[Development] Deprecating QFile::encodeName/decodeName

Tue Jun 5 16:48:58 CEST 2012

Thiago Macieira wrote:
> On terça-feira, 5 de junho de 2012 13.20.36, João Abecasis wrote:
>> I would not go as far as saying that the concept is broken, but it
>> definitely isn't portable. One big issue is that nowadays we don't
>> use an 8-bit encoding on Windows and those functions assume QString
>> <-> QByteArray conversions.
> 
> I called it broken due to the ambiguity when it comes to interpreting
> data that may or may not contain file names, like command-line
> arguments. See the next paragraph of what I had written.
> 
> Codecs must never be used in a situation where there's an ambiguity on
> what the encoding is. That will lead to mojibake sooner or later.

That's the whole point, you shouldn't treat file names differently when
processing the command line or configuration files. Those should be
interpreted using their specific rules: command line goes according to
locale, configuration goes according to established convention (say,
UTF-8).

On top of that you would use some sort of escaping to specify byte
sequences not possible with the encoding of the context. This escaping
mechanism does not need to be understood or interpreted while reading
the configuration file or processing the command line. Only at the point
where you actually want to use that string as a file path.

[snip]

> My problem is when the information that this chunk of 8-bit data is a
> file path is lost, such as in the command-line. Take the following
> case:
> 
>     git commit -m Résumé Résumé.txt
> 
> Here we have the same Unicode codepoint (U+00E9) appearing in two
> different contexts: a text message and a file name. If the filesystem
> encoding is different from the locale encoding, then those two
> parameters will potentially use two different byte sequences to
> represent the same codepoint (and, of course, on the shell you would
> not see "é" in both cases).

Another way to consider this is to add further constraints. Let's, for
the sake of argument, assume i) you can only type ASCII characters
(broken keyboard or something); ii) command line processing expects
UTF-8 (your locale); iii) file name on disk is actually in Latin1.
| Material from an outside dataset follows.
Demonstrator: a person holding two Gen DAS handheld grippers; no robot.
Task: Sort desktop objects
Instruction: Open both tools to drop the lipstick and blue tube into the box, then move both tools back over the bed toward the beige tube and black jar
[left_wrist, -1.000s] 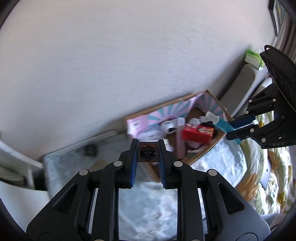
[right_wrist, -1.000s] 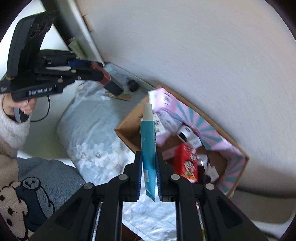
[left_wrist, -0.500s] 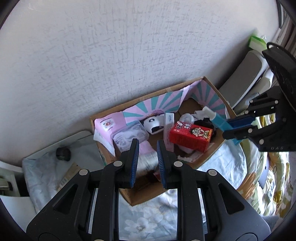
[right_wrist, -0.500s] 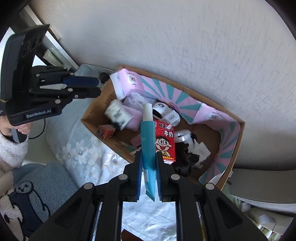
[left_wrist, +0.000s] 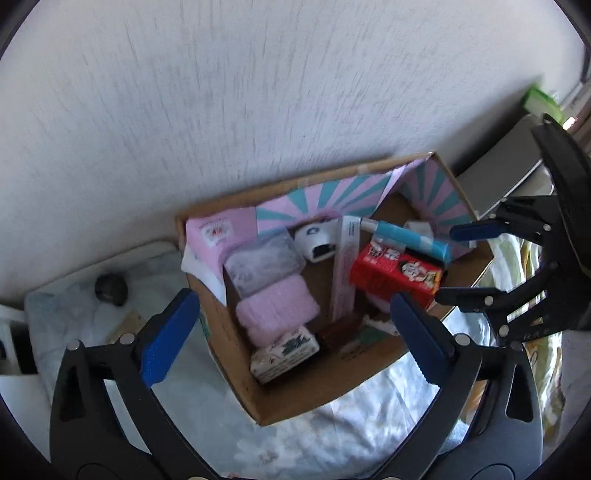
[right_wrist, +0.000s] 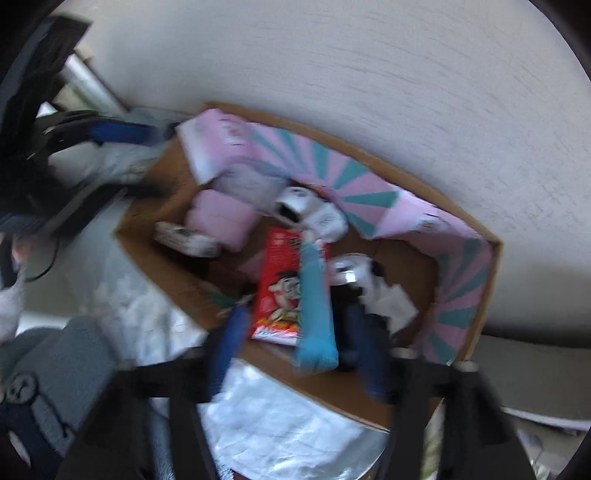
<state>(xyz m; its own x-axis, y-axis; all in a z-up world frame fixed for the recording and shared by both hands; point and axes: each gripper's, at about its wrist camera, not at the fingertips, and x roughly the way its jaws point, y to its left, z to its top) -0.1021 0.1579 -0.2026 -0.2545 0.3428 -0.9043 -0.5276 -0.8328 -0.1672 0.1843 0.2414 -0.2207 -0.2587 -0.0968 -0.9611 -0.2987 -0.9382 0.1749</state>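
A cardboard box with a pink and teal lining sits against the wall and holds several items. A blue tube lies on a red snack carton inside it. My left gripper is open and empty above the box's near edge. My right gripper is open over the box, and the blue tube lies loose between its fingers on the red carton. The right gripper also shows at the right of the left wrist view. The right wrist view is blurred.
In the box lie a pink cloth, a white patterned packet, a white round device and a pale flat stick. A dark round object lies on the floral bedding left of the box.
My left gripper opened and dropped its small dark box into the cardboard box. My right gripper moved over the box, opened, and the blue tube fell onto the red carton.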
How do you execute the same command, then?

[ iv) assuming bash as shell ]

    QtGit commit -m $'R\xc3\xa9sum\xc3\xa9' 'R%E9sum%E9.txt'

Bash enables you to pass around byte sequences it doesn't understand.
That would help in getting UTF-8 into the application but would not help
pass in Latin1, as the application would (correctly) flag it as an
invalid UTF-8 sequence and replace 'é' with '?'. Instead, we need to
escape the file name in a way that will not be misinterpreted by bash or
command line processing, giving code that actually expects a path (say,
QFile, encodeName or QFileSystemEntry) a chance to interpret it.
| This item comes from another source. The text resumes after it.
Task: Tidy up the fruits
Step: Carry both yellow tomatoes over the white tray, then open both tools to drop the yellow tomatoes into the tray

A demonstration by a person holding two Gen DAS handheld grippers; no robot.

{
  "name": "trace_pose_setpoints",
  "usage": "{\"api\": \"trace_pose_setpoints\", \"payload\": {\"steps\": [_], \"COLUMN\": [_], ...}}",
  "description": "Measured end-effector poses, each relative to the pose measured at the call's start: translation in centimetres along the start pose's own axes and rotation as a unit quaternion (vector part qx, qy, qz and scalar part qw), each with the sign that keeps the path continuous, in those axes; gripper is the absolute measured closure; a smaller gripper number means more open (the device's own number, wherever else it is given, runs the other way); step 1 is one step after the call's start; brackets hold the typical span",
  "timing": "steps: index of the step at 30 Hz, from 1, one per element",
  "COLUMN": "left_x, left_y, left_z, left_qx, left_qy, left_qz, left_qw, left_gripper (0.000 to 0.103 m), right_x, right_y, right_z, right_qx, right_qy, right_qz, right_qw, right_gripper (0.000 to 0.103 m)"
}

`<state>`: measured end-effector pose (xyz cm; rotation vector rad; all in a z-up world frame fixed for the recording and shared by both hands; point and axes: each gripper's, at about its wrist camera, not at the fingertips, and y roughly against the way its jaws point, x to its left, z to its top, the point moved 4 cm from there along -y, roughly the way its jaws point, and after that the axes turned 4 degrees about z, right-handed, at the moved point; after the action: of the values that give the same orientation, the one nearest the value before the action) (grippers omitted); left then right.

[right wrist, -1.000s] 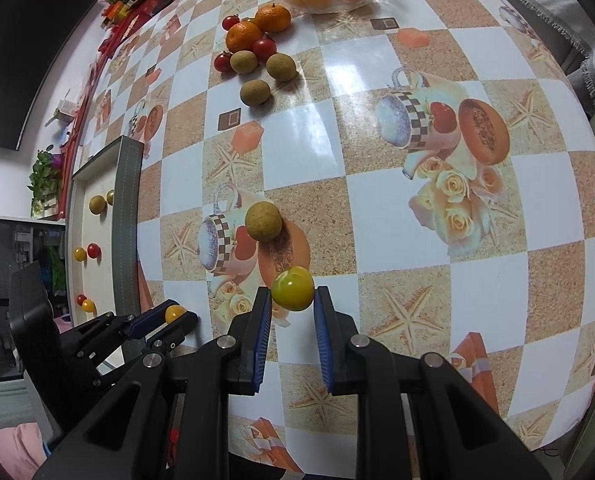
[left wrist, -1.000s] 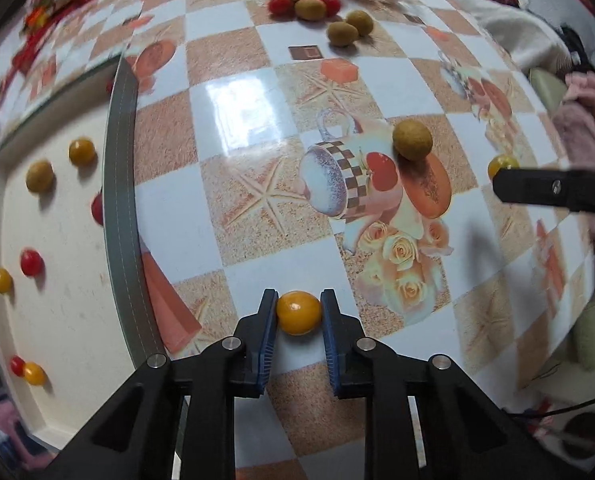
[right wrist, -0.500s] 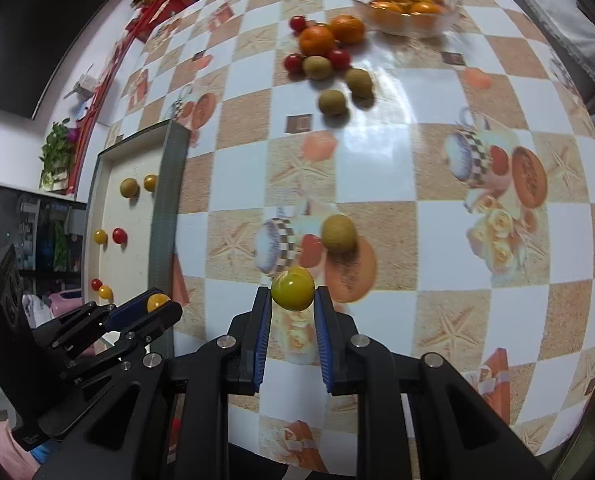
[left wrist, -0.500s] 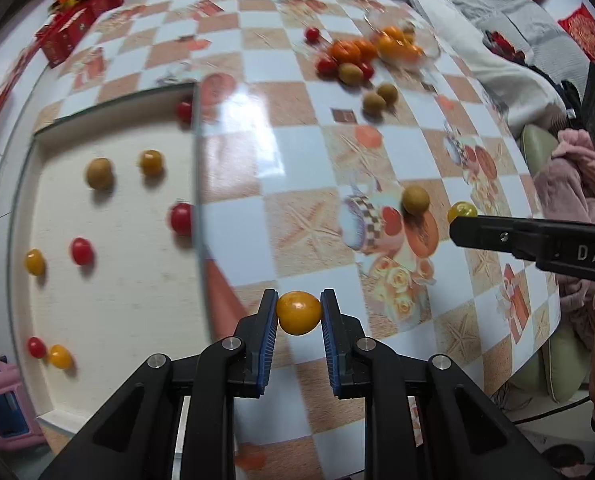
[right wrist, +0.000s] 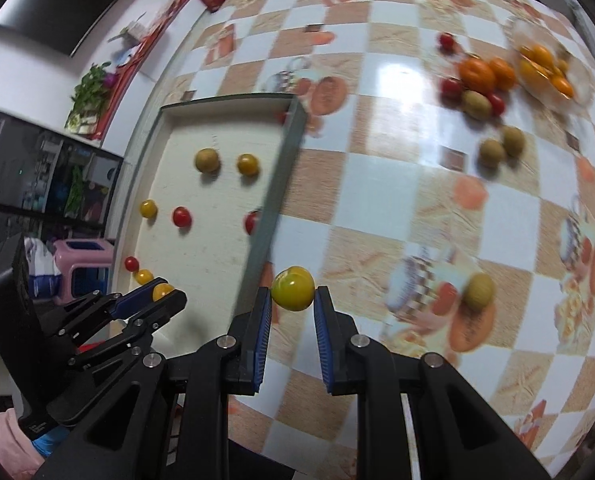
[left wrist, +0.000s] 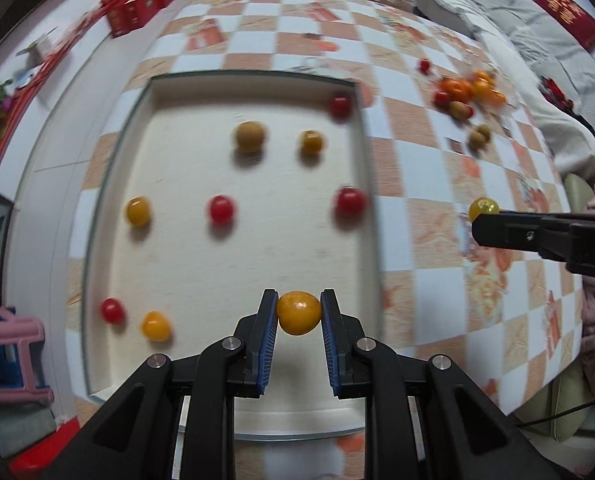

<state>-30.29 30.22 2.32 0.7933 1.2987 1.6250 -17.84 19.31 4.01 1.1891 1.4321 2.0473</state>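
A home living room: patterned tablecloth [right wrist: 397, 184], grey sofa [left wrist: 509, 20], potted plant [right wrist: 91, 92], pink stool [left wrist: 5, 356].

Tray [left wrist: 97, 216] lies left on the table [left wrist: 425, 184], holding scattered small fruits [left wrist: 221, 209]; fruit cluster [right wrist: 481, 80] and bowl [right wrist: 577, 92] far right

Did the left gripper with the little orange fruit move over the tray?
Yes. The left gripper, shut on the orange fruit, swung left: a second ago it was over the checkered tablecloth, right of the tray wall; now it hangs above the tray floor.
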Motion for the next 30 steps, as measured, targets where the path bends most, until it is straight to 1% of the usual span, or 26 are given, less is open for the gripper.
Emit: {"api": "trace_pose_setpoints", "payload": {"steps": [3,7,12,16,25,27,30], "left_x": [1.6,2.9,3.5,3.7,3.7,3.6,3.3], "left_y": [-0.8,-2.0,-2.8,-3.0,-3.7,-3.6,-3.6], "left_z": [-0.2,-0.6,-0.9,-1.3,-2.1,-2.3,-2.6], "left_qx": [0.005,0.014,0.021,0.024,0.033,0.03,0.028], "left_qy": [0.014,0.025,0.035,0.038,0.032,0.026,0.024], "left_qz": [0.012,0.023,0.028,0.03,0.037,0.042,0.041], "left_qw": [0.9998,0.9993,0.9988,0.9985,0.9982,0.9983,0.9984], "left_gripper": [0.08,0.08,0.08,0.08,0.08,0.08,0.08], "right_x": [2.0,4.2,5.9,6.5,6.8,6.9,7.4], "right_y": [-1.5,-3.9,-6.3,-7.7,-10.7,-11.1,-11.5], "right_z": [1.4,3.4,5.2,6.3,6.5,6.4,6.1], "right_qx": [0.013,0.029,0.043,0.054,0.085,0.092,0.097], "right_qy": [0.026,0.054,0.081,0.095,0.109,0.108,0.112], "right_qz": [0.002,0.001,-0.011,-0.027,-0.06,-0.062,-0.064], "right_qw": [1.0,0.998,0.996,0.994,0.989,0.988,0.987], "right_gripper": [0.08,0.08,0.08,0.08,0.079,0.079,0.078]}}
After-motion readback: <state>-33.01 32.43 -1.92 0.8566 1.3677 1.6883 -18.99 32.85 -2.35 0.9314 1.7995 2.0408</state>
For this to work, command line parsing need not understand more than
UTF-8, but encodeName would then be able to convert those \xHH sequences
to the proper Latin1-encoded "Résumé" and retrieve the right file from
the file system.

> If we had a proper command-line argument class, one could write code
> like:
> 
>     QString message = args.textAt(1);
>     QString filename = args.filenameAt(2);

No the functionality you propose as args.filenameAt(2) was being offered
by encodeName in QFile/QFileInfo/QDir. You don't need special handling
at this point.

> That implies that this command-line parsing class needs to keep the
> raw representation and convert on demand, or it must do double-keeping
> of the data. What's more, it requires that the developer know that the
> item at a given position is a filename, not text, which is the basis
> of my problem: this information is lost quite easily.

No, it requires that those who do type paths on the command line are
able and know how to pass them through to the application.

It means you will lose the benefit of auto-completion (not every shell
will understand Qt's escaping mechanism) for files with "funny" names.
It also means you'd be able to access those files, nonetheless.
Currently, you can't.

[snip]

> The Qt 3 solution for file name encodings was to modify the QString
> UTF-8 decoder and encoder so that QString could keep invalid
> sequences, which was a major violation of UTF-8 compliance and a
> security issue. What's more, it didn't completely solve the problem
> since those strings could be copied to non-Qt programs that would not
> understand them (e.g., from a file manager to xterm).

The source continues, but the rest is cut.